Chantier de Notre-Dame de Paris: sculptures

Les sculptures sont partout dans et hors de la cathédrale. Cette restauratrice a pour mission de rendre leur éclat aux œuvres sculptées, en métal ou en pierre.

Patrick Zachmann/Magnum Photo

Plus emblématique encore, la flèche en chêne massif vient d’être montée en huit mois, surmontée de la couronne et de la croix dorées restituées conformément au dessin de l’architecte Viollet-le-Duc, en 1859. Le ciel de Paris a vu s’élever depuis cet été l’échafaudage superbement vertical qui entoure ladite flèche, culminant à 96 mètres. Pour le tabouret, c’est-à-dire la base, les bois ont été coupés en poutres et ont séché durant un an à dix-huit mois. Si on a entendu toutes sortes de sornettes autour du traitement des bois, on construisait en réalité au Moyen Age aussi avec du bois vert, qui finissait de sécher sur l’édifice. Seule polémique, mais vive: la réutilisation voulue à tout prix du plomb originel pour couvrir flèche et toiture. On craint ses effets nocifs s’il est inhalé. Tout aussi achevés ou en voie d’achèvement: les deux bras du transept et les charpentes médiévales de la nef et du chœur. De quoi rassurer Emmanuel Macron, qui s’est fendu d’une visite le 8 décembre, un an avant la réouverture, et peut d’ores et déjà fourbir un discours épique. Il a annoncé avoir invité le pape François à l’inauguration.

Le 16 décembre, bénédiction du nouveau coq de la cathédrale Notre-Dame de Paris

Le 16 décembre, l’archevêque de Paris, Mgr Laurent Ulrich, bénit le nouveau coq et y insère les reliques de saint Denis, de sainte Geneviève et celles de la couronne d’épines, avant son installation au sommet de la flèche.
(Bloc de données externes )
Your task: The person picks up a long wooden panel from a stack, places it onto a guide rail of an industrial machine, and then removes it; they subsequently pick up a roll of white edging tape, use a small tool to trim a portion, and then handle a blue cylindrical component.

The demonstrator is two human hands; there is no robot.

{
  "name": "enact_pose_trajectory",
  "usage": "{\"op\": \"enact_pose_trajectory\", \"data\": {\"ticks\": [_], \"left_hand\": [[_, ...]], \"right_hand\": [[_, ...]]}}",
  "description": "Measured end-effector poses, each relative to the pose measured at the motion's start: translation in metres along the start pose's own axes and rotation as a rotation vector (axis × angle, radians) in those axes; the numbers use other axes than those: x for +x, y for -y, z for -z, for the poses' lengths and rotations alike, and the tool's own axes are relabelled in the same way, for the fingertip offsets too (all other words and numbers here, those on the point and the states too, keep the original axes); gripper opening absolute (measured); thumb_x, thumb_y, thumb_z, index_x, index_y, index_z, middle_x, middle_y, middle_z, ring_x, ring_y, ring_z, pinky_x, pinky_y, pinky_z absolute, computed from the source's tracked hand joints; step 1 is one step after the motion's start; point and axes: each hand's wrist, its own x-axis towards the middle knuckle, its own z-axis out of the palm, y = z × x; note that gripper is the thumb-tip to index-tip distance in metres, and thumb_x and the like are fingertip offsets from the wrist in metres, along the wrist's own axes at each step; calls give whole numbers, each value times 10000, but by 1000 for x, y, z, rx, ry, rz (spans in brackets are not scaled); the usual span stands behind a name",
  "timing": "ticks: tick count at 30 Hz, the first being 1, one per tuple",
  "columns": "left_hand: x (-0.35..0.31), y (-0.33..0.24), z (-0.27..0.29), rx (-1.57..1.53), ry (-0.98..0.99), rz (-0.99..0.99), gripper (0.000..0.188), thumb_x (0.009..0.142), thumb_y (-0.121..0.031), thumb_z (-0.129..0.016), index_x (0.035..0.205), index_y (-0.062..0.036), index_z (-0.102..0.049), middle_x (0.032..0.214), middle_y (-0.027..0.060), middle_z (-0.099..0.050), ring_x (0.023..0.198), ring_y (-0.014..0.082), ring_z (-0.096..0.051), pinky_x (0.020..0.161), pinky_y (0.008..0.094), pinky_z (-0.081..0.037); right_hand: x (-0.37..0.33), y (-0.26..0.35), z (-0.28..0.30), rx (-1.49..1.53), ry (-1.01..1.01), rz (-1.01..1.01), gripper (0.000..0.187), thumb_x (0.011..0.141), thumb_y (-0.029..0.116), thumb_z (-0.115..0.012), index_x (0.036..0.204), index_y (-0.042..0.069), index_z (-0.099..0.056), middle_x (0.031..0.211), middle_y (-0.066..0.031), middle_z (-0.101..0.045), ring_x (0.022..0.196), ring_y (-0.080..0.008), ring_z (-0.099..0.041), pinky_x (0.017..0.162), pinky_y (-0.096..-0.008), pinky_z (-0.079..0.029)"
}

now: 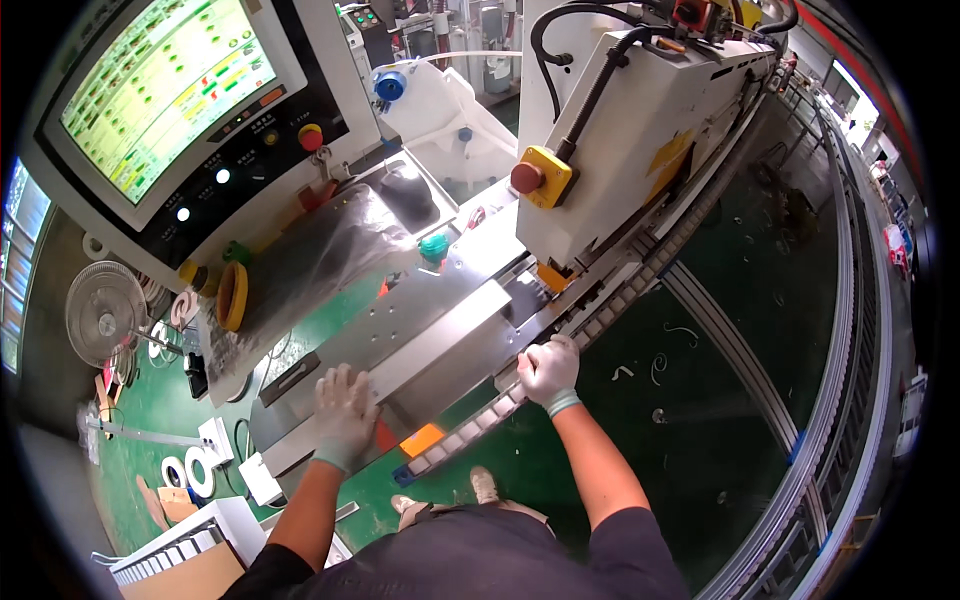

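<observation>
Both of my hands wear pale thin gloves. My left hand [345,412] lies over the near left part of the metal machine bed [425,350], its fingers stretched and spread, with nothing in them. At the front edge of the bed, my right hand [550,372] is closed, with the fingers curled down over a rail of white segments [472,432]. Whatever lies under those fingers is hidden. Between the hands, an orange block [421,440] sits beside the rail near its blue end cap [402,474].
A control panel with a lit screen [170,90] stands at left. A white machine head with a red stop button [527,178] rises beyond the right hand. A yellow tape roll [232,296] rests on plastic film [330,245]. Metal rails [850,300] run along the right.
</observation>
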Motion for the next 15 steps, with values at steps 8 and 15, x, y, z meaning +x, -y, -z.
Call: {"op": "enact_pose_trajectory", "data": {"ticks": [8, 15], "left_hand": [[140, -130, -30, -11, -137, -62, 661, 984, -453, -550, 1545, -115, -463, 1610, 226, -379, 1504, 441, -317, 1240, 604, -176], [207, -181, -35, -142, -276, -141, 617, 960, -423, -578, 1442, -38, -553, 1557, 236, -456, 1452, 416, -411, 1214, 590, -260]], "right_hand": [[1, -3, 2, 58, -103, 70, 250, 814, 265, -634, 604, 159, -547, 585, -50, -508, 633, -279, -553, 909, -418, -474], [4, -7, -2, 34, -58, 112, 214, 823, 264, -611, 647, 142, -615, 651, -67, -601, 683, -290, -596, 910, -429, -478]]}}
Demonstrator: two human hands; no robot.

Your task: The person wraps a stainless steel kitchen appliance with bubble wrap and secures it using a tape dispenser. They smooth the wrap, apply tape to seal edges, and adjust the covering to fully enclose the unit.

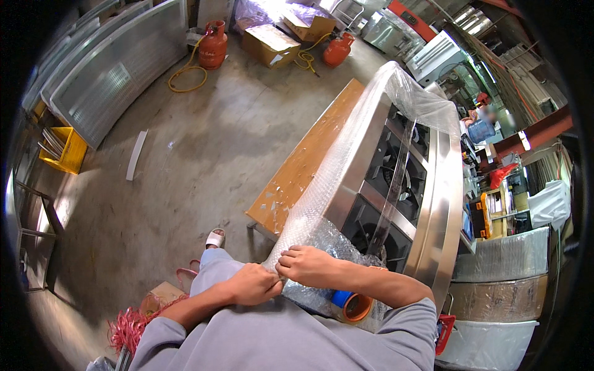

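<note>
Both hands are at the near left corner of a stainless steel gas stove (346, 210), which is partly covered by bubble wrap (312, 191). My left hand (255, 284) is closed in a fist on the wrap's edge. Right beside it, my right hand (303, 264) pinches the same wrap with curled fingers. Black burner grates (387, 173) show where the stove top is bare, crossed by a strip of clear film. Under my right forearm, a blue and orange tape roll or dispenser (354, 305) lies on the wrap, partly hidden.
A wooden board table (297, 173) runs along the stove's left side. Red gas cylinders (212, 46) and cardboard boxes (270, 44) stand at the back. Framed panels (117, 74) lean at the left by a yellow crate (65, 150). Wrapped boxes (501, 297) are stacked at the right.
</note>
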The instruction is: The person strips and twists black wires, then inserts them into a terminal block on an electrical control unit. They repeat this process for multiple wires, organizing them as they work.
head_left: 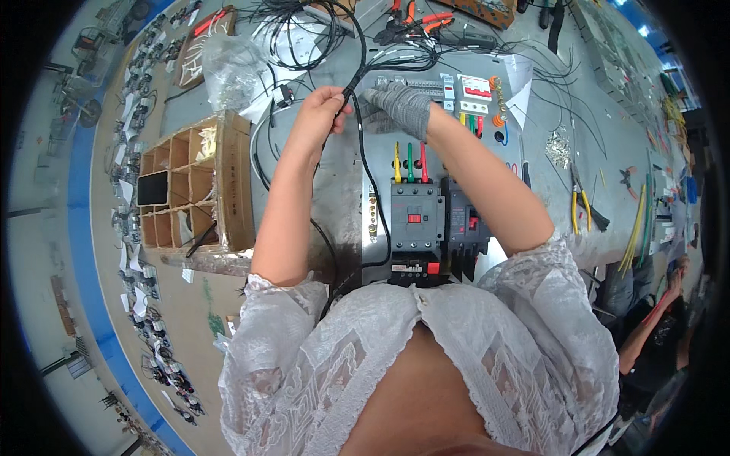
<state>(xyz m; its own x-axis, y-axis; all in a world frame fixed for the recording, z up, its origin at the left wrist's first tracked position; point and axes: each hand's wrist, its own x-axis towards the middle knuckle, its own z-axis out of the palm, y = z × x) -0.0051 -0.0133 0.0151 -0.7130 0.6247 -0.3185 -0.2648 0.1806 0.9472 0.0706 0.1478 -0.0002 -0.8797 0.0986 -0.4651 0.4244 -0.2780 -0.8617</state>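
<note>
My bare left hand (328, 112) is closed around a black wire bundle (359, 82), whose strands fan out above it. Close to the bundle's right side, my right hand (401, 108) wears a grey knit glove. Its fingers are bent together toward the bundle, but what they pinch is hidden. Below the hands sits a dark contactor (417, 216) with yellow, green and red sleeved leads (410, 162) at its top. A second dark breaker unit (468, 216) is partly under my right forearm. Beyond the glove is a terminal strip (424, 87), beside a white breaker with red switches (476, 90).
A divided cardboard box (236, 182) stands at left, with a black phone-like rectangle (153, 189) on it. Orange-handled pliers (437, 21) lie at the back. Yellow-handled pliers (582, 205) and small metal parts (559, 148) are at right. Another person's arm (646, 327) shows at lower right.
</note>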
Aurélien Morissard/Abaca/Imago-images

L’heure est à l’espérance. Le patron de la reconstruction, Philippe Jost, qui a succédé cet été au général Georgelin, décédé accidentellement, promet qu’au moment des JO, en juillet prochain, la flèche devrait être visible. Quant à l’architecte en chef des monuments historiques, Philippe Villeneuve, il ajoute dans «Le Pèlerin» que, «en 2024, la cathédrale sera la même et peut-être même plus belle, puisque nous l’aurons dépoussiérée et fait apparaître les belles couleurs des chapelles de Viollet-le-Duc».

En chiffres

16
Les statues monumentales de la flèche (12 apôtres et 4 évangélistes) restaurées par des dinandiers, serruriers et patineurs, en Dordogne.

500
Des maçons aux charpentiers ou échafaudeurs, le nombre de compagnons, artisans d’art et encadrants qui travaillent sur le chantier, au cœur de l’île parisienne de la Cité.

1000
Le nombre de personnes, réparties partout en France et ailleurs, qui ont œuvré simultanément à la renaissance de la cathédrale.

340 000
Les donateurs, issus de 150 pays, qui ont permis de recueillir 846 millions d’euros de dons.